How to Respond Without Burning the Relationship

@joseph.bellone offered the practical guidance: “

Yes. But I’ve worked with many rude ‘professionals’, that trait is widespread across the board. Tread carefully and professionally like always.”

A few principles that hold regardless of which version of the problem you’re in: don’t respond from frustration. If the request caught you off guard or felt like an accusation, give yourself time before you reply. A calm, considered response protects both the relationship and your professional reputation.

Be specific about what you contributed. If you push back, do it with precision, not “I have a right to describe my work however I want” but “here are the specific elements I was responsible for, and here’s how I’ve described them.” Offer to adjust the framing before removing it outright. In many cases, the solution isn’t deletion, it’s clarification. Adding a line that credits the architect (“Architecture by [firm name]”) while clearly describing the scope of interior design often addresses the concern without requiring you to erase your contribution.

Put credit expectations in writing before the next project. Project credit should be discussed at the beginning of a collaboration, not after the photos go live. A simple agreement about how both parties will describe the project prevents the awkward post-launch negotiation.

The Mutual Credit Approach

@nbaxter.design offered a proactive strategy that serves both parties well:

“ALWAYS credit the architect and monitor their posts to ensure they do the same. If they don’t, comment as the designer, say they were a joy to work with, and point out how well the kitchen you designed looks in the space they created for it.”

That’s a graceful move. A comment that acknowledges the collaboration, affirms the relationship, and claims your contribution in one sentence, without any confrontation, is often more effective than a private dispute. It also sets a norm. Designers who are generous with credit tend to receive the same generosity. The Crediting Previous Designer: A Delicate Balance post at IDC covers the related question of how to handle credit when you’re following another designer’s work.

Choosing Partners Carefully Going Forward

The territorial architect problem isn’t just a conflict to resolve; it’s a signal worth paying attention to when evaluating future collaboration opportunities.

The question “Is this a good design partner?” is worth asking before you’re three months into a project and deep in a credit dispute. Architects who treat interior designers as subcontractors executing their vision rather than independent professionals contributing distinct expertise are in a different working relationship than architects who want a genuinely collaborative team.
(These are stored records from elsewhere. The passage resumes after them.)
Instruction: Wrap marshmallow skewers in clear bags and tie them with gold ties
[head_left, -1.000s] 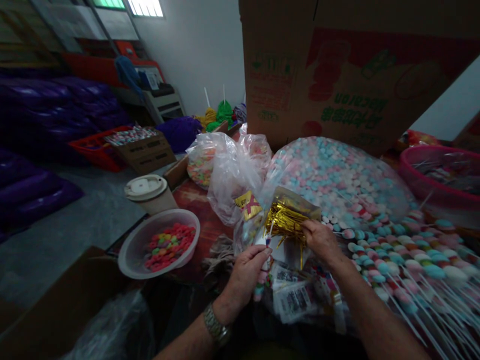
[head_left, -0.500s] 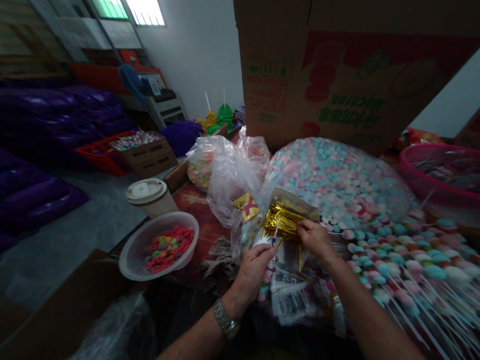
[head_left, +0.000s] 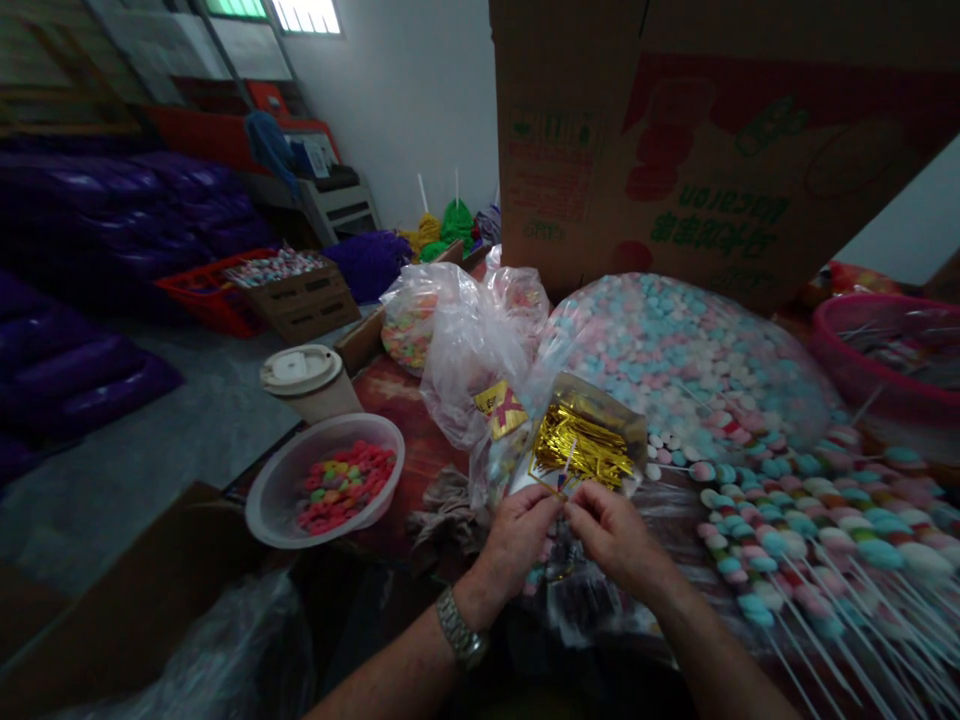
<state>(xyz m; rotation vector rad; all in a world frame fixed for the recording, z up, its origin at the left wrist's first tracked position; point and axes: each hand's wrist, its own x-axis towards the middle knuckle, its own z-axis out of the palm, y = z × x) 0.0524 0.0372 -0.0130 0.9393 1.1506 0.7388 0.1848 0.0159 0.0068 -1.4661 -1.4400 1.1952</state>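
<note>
My left hand (head_left: 517, 532) is closed on a wrapped marshmallow skewer (head_left: 534, 578), whose white stick (head_left: 571, 456) points up and away from me. Fingertips of my right hand (head_left: 613, 532) meet the left ones at the wrapper's neck, pinching a thin gold twist tie (head_left: 541, 480). Just beyond both hands, a pile of gold twist ties (head_left: 589, 440) lies in an opened pouch. Printed clear wrappers (head_left: 581, 600) lie beneath my hands, partly hidden by them. Rows of unwrapped marshmallow skewers (head_left: 810, 525) lie to the right, sticks toward me.
Behind the ties sits a big clear bag of marshmallows (head_left: 675, 345), backed by a tall cardboard box (head_left: 570, 150). At left are a bowl of gummy rings (head_left: 262, 500) and a lidded tub (head_left: 319, 395). A pink basin (head_left: 832, 345) stands far right.
My right hand has come away from the gold tie pile, moving left and down to meet my left hand at the skewer's wrapper, with a gold tie now between the fingers.
</note>
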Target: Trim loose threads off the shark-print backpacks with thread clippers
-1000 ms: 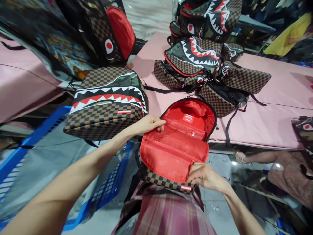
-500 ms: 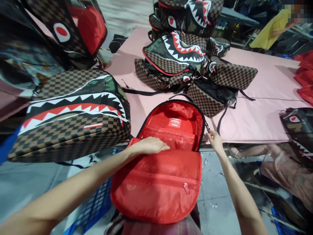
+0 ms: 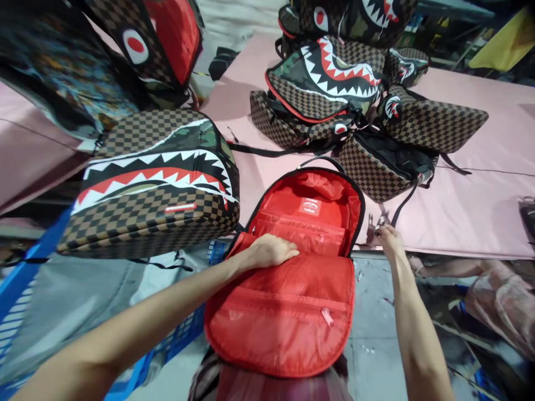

The Architects With In-House Designers post at IDC explores another dimension of this dynamic, when architects absorb interior design work into their own firms rather than referring it out, which is a useful context for understanding how different architectural firms position themselves relative to interior design.

What Goes in the Contract Next Time

If you’re doing collaborative work with architects, builders, or other design professionals, your contract or project agreement should address a few things you may not have thought to include before: a description of the scope that clearly delineates what you’re responsible for versus what other parties are handling, mutual credit language, and photo and publication rights with clarity about who can publish what and whether there are embargo periods before public posting.

Most collaborative projects never need these provisions, but having the conversation early sets a shared understanding that prevents the post-launch surprise.